Quantum simulation of thermalization dynamics of a nonuniform Dicke model

TL;DR

This work demonstrates quantum simulation of a nonuniform Dicke-like model with 200 ions, revealing how spatial inhomogeneity influences thermalization and multi-spin distributions, advancing understanding of disorder effects in quantum systems.

Contribution

First experimental realization of a nonuniform Dicke-like model in a 2D ion crystal, exploring disorder effects on thermalization and quantum chaos.

Findings

Sensitivity of few-spin observables to spatial inhomogeneity

Measurement of multi-spin distributions affected by nonuniform coupling

Observation of thermalization dynamics via subsystem entropies

Abstract

Previous experimental realizations of Dicke model in atomic or ionic systems are based on global observables assuming uniform spin-boson coupling, while inevitable experimental nonuniformity on the one hand requires site-resolved measurement of spin states, and on the other hand provides potential quantum advantage on the simulation of multi-spin distributions.
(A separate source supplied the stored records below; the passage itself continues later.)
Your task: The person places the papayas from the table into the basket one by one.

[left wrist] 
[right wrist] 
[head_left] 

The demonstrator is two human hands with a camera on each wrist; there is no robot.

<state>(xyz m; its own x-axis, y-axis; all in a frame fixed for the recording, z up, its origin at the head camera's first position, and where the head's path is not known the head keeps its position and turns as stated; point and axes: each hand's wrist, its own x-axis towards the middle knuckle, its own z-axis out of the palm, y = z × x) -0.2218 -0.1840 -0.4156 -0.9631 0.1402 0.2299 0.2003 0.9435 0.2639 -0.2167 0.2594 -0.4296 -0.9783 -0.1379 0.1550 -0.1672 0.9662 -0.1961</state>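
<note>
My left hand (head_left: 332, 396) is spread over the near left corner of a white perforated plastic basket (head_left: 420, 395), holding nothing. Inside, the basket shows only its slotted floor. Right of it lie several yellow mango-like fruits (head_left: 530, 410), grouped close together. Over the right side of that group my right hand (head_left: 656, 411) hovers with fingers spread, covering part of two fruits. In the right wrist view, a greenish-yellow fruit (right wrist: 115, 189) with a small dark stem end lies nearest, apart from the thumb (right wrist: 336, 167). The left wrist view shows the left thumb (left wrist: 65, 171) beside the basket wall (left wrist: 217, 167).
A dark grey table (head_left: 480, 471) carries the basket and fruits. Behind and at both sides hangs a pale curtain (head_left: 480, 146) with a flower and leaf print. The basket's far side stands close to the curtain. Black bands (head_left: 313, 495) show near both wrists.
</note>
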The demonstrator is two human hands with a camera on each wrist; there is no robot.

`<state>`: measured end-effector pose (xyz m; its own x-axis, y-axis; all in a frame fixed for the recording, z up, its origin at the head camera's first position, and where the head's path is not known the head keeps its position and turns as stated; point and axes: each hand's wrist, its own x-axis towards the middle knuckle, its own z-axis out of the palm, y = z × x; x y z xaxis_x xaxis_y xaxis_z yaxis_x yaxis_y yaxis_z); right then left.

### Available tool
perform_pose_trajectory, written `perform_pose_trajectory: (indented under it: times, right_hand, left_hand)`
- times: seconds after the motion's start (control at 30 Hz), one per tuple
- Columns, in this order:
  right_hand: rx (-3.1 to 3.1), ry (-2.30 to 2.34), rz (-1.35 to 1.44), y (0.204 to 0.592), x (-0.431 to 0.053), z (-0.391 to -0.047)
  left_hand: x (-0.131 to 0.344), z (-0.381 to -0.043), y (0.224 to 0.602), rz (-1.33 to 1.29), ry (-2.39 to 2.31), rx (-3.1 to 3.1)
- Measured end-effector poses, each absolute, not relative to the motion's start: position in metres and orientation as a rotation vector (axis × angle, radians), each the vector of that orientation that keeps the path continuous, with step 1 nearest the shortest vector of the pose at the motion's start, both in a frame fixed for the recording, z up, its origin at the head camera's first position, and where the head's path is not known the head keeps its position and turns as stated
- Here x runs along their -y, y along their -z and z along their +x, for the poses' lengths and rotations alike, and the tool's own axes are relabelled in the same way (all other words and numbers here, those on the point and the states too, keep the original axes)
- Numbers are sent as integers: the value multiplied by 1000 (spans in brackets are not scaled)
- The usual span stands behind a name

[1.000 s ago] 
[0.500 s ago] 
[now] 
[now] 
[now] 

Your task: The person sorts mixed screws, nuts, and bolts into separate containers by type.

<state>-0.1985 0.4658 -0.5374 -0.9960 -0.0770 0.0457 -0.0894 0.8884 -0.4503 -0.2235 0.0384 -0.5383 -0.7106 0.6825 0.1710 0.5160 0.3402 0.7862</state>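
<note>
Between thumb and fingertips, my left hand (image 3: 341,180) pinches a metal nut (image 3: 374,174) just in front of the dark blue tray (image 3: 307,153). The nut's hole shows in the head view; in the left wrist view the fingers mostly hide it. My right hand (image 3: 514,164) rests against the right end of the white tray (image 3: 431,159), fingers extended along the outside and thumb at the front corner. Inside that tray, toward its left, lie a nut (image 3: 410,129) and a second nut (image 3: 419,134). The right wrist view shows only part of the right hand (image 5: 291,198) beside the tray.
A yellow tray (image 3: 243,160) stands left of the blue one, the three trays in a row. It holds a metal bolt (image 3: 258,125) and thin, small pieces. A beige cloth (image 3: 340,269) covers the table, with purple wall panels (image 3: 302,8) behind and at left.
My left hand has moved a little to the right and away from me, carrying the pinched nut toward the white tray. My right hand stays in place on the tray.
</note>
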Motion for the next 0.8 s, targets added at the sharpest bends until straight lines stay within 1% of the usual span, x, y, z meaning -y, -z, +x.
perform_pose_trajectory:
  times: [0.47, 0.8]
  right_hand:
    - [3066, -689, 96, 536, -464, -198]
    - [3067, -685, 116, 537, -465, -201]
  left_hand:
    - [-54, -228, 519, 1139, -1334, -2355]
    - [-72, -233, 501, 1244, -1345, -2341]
Here we report the quantum simulation of a nonuniform Dicke-like model in a two-dimensional (2D) crystal of up to 200 ions. We explicitly demonstrate the sensitivity of few-spin observables and multi-spin distributions to the spatial inhomogeneity of the model, and examine the thermalization dynamics of the nonuniform model by measuring the subsystem entropies of selected ion groups. Our work enables the study of Dicke-like models beyond the symmetric subspace, paving the way toward understanding the role of disorder in its thermalization and quantum chaos behavior.